These results suggest that patients’ quality of life scales had been recalibrated by the experience of significantly improved health after transplantation. RA patients were asked to undertake a similar exercise in rating their pain on a 100 mm VAS before and after treatment and to make retrospective baseline pain ratings after treatment (Then-tests). Calculating changes in pain following treatment using the two sets of baseline ratings gives very different estimates of treatment effect. Data from qualitative studies in RA also support the existence of response shift in pain and function.

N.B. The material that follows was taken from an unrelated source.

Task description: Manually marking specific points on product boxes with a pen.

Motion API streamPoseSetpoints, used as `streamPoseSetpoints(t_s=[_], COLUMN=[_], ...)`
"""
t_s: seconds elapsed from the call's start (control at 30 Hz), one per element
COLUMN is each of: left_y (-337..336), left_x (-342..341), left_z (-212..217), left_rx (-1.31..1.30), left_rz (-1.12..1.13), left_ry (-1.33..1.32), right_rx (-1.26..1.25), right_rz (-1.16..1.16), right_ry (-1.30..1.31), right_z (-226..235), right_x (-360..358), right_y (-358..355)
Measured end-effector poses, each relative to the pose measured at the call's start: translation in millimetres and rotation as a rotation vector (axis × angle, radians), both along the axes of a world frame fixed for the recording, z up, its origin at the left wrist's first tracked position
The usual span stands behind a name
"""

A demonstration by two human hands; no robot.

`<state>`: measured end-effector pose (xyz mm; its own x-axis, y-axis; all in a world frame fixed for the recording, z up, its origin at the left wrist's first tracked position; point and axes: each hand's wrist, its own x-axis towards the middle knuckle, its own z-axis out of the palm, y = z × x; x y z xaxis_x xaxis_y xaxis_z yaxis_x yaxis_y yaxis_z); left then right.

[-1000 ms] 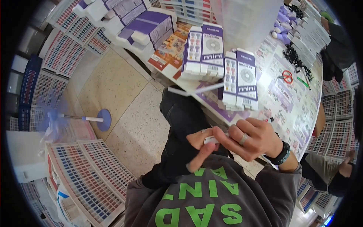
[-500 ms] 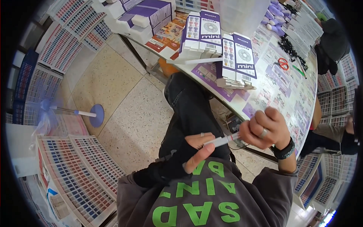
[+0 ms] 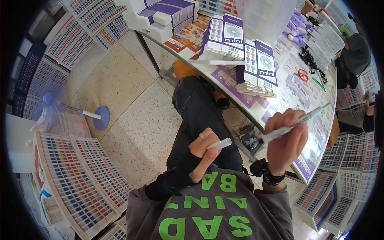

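My left hand (image 3: 204,154) sits low over my lap and pinches a small white pen cap (image 3: 220,143) between thumb and fingers. My right hand (image 3: 286,140) is raised to the right of it, closed around a white marker pen (image 3: 296,122) that points up and right toward the table edge. The two hands are apart, the cap off the pen. A dark watch is on my right wrist. My dark trousers and grey top with green letters fill the view below the hands.
A long white table (image 3: 280,104) covered with printed sheets curves along the right, carrying upright purple-and-white boxes (image 3: 260,66), red scissors (image 3: 303,75) and black clips. Racks of small coloured tiles (image 3: 76,172) stand on the floor left, beside a blue fan (image 3: 52,108). Another person (image 3: 354,52) sits far right.
The hands were together at the pen; now they have pulled apart, the left keeping the cap and the right lifting the uncapped marker up and to the right.
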<state>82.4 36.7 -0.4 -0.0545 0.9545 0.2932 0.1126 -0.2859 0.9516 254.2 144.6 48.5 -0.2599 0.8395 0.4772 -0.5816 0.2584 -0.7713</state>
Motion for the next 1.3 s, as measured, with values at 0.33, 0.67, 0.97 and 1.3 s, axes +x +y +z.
streamPoseSetpoints(t_s=[0.33,0.67,0.97,1.3], left_y=[18.0,36.2,62.3,122.4], left_x=[14.2,32.7,71.1,56.9], left_z=[-1.8,-10.8,-29.0,-7.6], left_rx=[-0.016,-0.25,-0.15,0.088], left_rz=[-0.022,-0.108,-0.15,-0.389], left_ry=[0.047,-0.097,-0.507,-0.01], right_rx=[0.069,-0.052,0.035,0.786], right_rz=[-0.043,-0.083,-0.426,-0.6], right_ry=[-0.272,-0.391,-0.33,-1.204], right_z=[-8.9,-24.3,-13.6,4.6], right_x=[-6.0,4.7,33.3,56.4], right_y=[-0.2,10.1,26.8,115.8])
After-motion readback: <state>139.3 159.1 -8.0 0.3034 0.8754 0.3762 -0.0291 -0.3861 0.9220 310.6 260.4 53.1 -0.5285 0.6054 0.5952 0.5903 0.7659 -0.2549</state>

Patients describe recalibration of their assessments of pain and function, influenced by disease activity and duration (AJ Carr et al. 2002, personal communication).

Methods for estimating response shift in assessments of treatment efficacy Response shift is important to evaluations of treatment efficacy based on patient-centered or health status measures because of its potential to inflate or underestimate treatment effects. A number of methods for estimating its effect have been proposed, based on study design and statistical analysis. For example, it has been suggested that individualized rather than standardized measures of patient outcome should be used; that then-tests should be incorporated into study design; that alternative methods of statistical analysis should be used that enable longitudinal data to be examined for statistical trends; and that qualitative data should supplement quantitative data to identify whether ‘corrections’ need to be made for recalibration or reconceptualization of outcomes. All methods have advantages and disadvantages and there is no single recommended approach. The only recommendation would be to use more than one approach where possible to enable some evaluation to be made of the validity of the methods used. The choice of method should be based on: the purpose of the study, the design of the trial (duration, frequency of assessments, sample size) and the resources available.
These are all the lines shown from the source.